Again, best practice is to segregate different types of devices and apply different security controls accordingly, said Jirasek. "You don't want to put IP devices on the same domain or network as your computers. If they don't need to talk to each other, they should not be able to," he said.
Ideally, all traffic should be monitored, but when you make a cost/benefit analysis, it may seem excessive to do so.
"You need to make a judgement call based on the threat analysis [to ascertain] whether it is worth putting these controls into some segments," said Jirasek. "It would be very bad practice to have it all on the same network, but this is what small companies are doing. SMEs don’t really have money to segregate the network."
The best approach would be to have anomaly detection protection which baselines the network traffic and looks at the patterns and identifies the anomalies.
"That would be the best from a pure network traffic point of view, but for the determined attacker you need to be prepared on the host – so have it tightly secured, users not having admin rights, some sort of protection against RAM-scraping malware, good anti-virus and anti-malware, the data classified and potentially segregated – with access over some kind of Citrix session, and then ideally if the user has access to secrets inside the organisation they should use a different PC for browsing the internet," said Jirasek.
Register free with Computer Weekly to download in-depth articles from our expansive research library.
Complexity is the biggest challenge for large enterprises. Security vulnerabilities typically arise because of misconfigurations. With only 30% to 40% of firewall rule bases used, organisations tend to expose their networks to access for which there is no business purpose.
"Data leakage is seldom a problem with technology. It is not an issue of data sneaking past network controls, but of misconfiguration of those controls and a reluctance to fix known misconfigurations for fear of blocking business access to the network," said Jody Brazil, founder and chief technology officer of Kansas-based security management firm FireMon.
For large corporate and government networks, he said that in addition to reactive security information event management (SIEM), there needs to be a complementary proactive capability to build a picture of overall risk by identifying all network access.
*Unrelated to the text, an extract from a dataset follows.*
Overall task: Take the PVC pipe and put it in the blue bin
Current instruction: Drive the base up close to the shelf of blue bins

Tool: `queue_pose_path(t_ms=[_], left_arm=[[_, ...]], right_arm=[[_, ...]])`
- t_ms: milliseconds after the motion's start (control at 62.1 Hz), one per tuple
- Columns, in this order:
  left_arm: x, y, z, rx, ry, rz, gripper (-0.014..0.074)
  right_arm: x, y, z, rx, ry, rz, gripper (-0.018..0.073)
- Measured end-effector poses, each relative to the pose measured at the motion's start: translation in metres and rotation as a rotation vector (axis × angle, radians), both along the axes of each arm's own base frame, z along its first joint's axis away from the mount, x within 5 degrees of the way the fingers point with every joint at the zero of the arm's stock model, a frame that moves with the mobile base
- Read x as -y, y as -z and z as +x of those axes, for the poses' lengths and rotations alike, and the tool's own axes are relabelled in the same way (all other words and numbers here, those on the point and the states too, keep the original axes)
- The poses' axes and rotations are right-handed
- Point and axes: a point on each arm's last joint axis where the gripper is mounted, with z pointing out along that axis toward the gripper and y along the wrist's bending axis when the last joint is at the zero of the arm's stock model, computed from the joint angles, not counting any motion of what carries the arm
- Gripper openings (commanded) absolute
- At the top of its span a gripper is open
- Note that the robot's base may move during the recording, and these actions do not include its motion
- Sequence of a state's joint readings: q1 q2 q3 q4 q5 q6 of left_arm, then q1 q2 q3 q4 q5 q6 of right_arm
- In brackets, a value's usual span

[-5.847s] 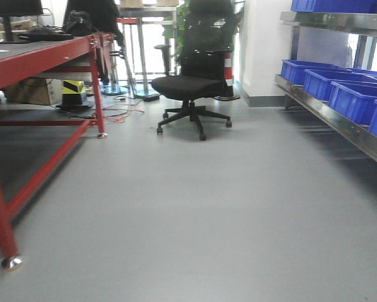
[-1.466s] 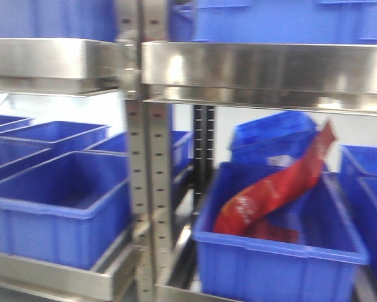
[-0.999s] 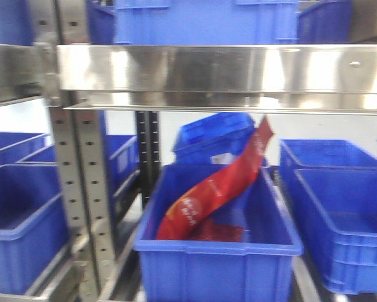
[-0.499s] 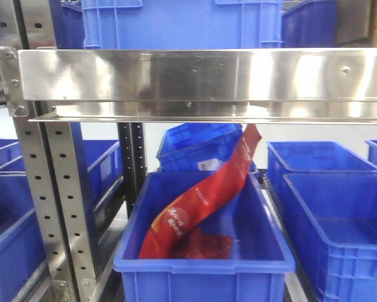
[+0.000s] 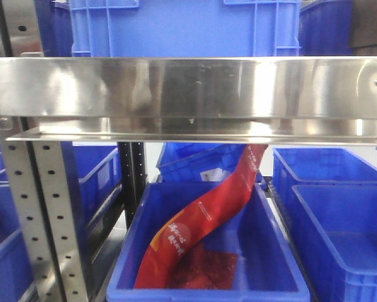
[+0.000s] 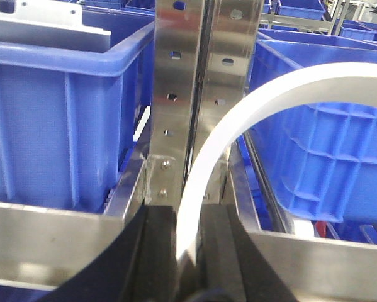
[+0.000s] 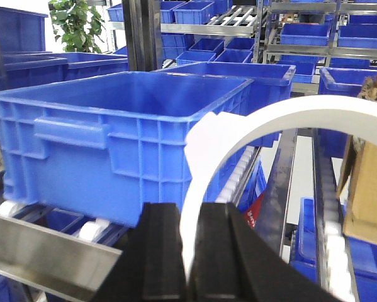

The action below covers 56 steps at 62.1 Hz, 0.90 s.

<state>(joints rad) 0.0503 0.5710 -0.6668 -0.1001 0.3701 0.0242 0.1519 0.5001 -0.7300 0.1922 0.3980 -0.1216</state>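
Grabbing looks done, placing does not: left gripper (image 6: 188,251) has its jaws clamped tight on a white curved PVC pipe (image 6: 238,119), and right gripper (image 7: 191,248) pinches a like white arc (image 7: 257,123) the same way; whether these are two pieces or two ends of one, I cannot tell. It hangs before the steel rack (image 6: 175,94), not yet in any blue bin (image 7: 144,132). Front view count: one red packet (image 5: 201,220) in the centre bin (image 5: 175,193), at least five more bins around
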Motion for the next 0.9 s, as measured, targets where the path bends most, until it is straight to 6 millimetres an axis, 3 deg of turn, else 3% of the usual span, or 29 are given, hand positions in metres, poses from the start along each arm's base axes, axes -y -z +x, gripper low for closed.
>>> queue_pose_path(t_ms=[902], left_arm=[[0.0000,0.0000,0.0000,0.000,0.000,0.000,-0.0111]], right_arm=[[0.0000,0.0000,0.0000,0.000,0.000,0.000,-0.0163]])
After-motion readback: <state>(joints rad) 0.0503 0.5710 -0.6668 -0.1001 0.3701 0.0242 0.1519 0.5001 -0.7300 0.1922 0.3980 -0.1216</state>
This enables organisations to reduce risk by blocking unnecessary access paths before there is a security incident. "Most organisations are astounded when we show them how many paths there are to their network that could be used for unauthorised access," said Brazil.
FireMon, he said, goes beyond rival configuration management systems by combining traditional operational capabilities with continuous risk monitoring and visibility, which includes the ability to identify and prioritise risk mediation tasks and model the knock-on effects of any network configuration changes.
Many organisations are still relatively weak when it comes to continuous monitoring, according to PwC's Beer. "I am always surprised to see how log data is not being used to pinpoint potential attacks," he said.
Like all security challenges, however, technology alone is not enough. Especially in the BYOD era, enterprises need to ensure that employees are aware of the risks of using mobile devices to access corporate networks and data.
"There are a whole range of mobile device management suppliers, but enterprises need to do more around people and awareness because of the problem is often the user, who becomes the weakest link," said Beer.
While many organisations have appropriate technologies, policies and awareness programmes in place for desktop and laptop computers, he said it is often lacking when it comes to smartphones and other mobile devices. The level of awareness of the potential risks of IP-enabled devices is also relatively low. "We need to raise the profile of unmanaged IP-enabled devices because the number of these vulnerabilities is only going to increase," warned Beer.